▶ TASK STATEMENT: Print every line of the data exactly as shown.

▶ DATA SEGMENT:
######
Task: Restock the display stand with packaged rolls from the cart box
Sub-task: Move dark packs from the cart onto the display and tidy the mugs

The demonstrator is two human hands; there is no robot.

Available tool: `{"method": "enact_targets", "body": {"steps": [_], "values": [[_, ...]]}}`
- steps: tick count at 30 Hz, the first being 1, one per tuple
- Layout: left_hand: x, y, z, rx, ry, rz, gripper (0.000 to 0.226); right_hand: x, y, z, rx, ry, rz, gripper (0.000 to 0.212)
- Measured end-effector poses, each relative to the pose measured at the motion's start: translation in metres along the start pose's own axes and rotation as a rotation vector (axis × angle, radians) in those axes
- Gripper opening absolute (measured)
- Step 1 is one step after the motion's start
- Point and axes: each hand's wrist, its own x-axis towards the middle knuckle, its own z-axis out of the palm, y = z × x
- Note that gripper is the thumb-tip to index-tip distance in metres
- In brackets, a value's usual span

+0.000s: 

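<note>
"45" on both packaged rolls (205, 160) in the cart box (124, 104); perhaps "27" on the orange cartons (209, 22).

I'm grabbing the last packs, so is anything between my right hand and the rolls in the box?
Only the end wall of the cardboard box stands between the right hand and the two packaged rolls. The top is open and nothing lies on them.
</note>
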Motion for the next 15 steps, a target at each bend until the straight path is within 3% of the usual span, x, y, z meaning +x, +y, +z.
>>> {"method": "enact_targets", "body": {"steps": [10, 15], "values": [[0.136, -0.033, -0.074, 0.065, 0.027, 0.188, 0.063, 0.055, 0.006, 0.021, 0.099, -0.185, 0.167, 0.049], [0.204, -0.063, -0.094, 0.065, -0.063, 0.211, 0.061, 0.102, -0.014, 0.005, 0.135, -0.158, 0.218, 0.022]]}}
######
▶ YOUR RESPONSE:
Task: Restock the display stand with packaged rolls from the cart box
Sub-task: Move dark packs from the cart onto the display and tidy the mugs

The demonstrator is two human hands; there is no robot.

Available tool: `{"method": "enact_targets", "body": {"steps": [_], "values": [[_, ...]]}}`
- steps: tick count at 30 Hz, the first being 1, one per tuple
- Layout: left_hand: x, y, z, rx, ry, rz, gripper (0.000 to 0.226); right_hand: x, y, z, rx, ry, rz, gripper (0.000 to 0.212)
- Measured end-effector poses, each relative to the pose measured at the motion's start: translation in metres along the start pose's own axes and rotation as a rotation vector (axis × angle, radians) in those axes
- Gripper opening absolute (measured)
- Step 1 is one step after the motion's start
- Point and axes: each hand's wrist, its own x-axis towards the middle knuckle, its own z-axis out of the palm, y = z × x
- Note that gripper is the thumb-tip to index-tip distance in metres
- In brackets, a value's usual span

+0.000s: 

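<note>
"45" on both packaged rolls (205, 160) in the cart box (124, 104); perhaps "27" on the orange cartons (209, 22).

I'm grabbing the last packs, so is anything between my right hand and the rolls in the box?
Only the end wall of the cardboard box stands between the right hand and the two packaged rolls. The top is open and nothing lies on them.
</note>
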Motion for the next 15 steps, a target at each bend until the straight path is within 3% of the usual span, x, y, z meaning +x, +y, +z.
>>> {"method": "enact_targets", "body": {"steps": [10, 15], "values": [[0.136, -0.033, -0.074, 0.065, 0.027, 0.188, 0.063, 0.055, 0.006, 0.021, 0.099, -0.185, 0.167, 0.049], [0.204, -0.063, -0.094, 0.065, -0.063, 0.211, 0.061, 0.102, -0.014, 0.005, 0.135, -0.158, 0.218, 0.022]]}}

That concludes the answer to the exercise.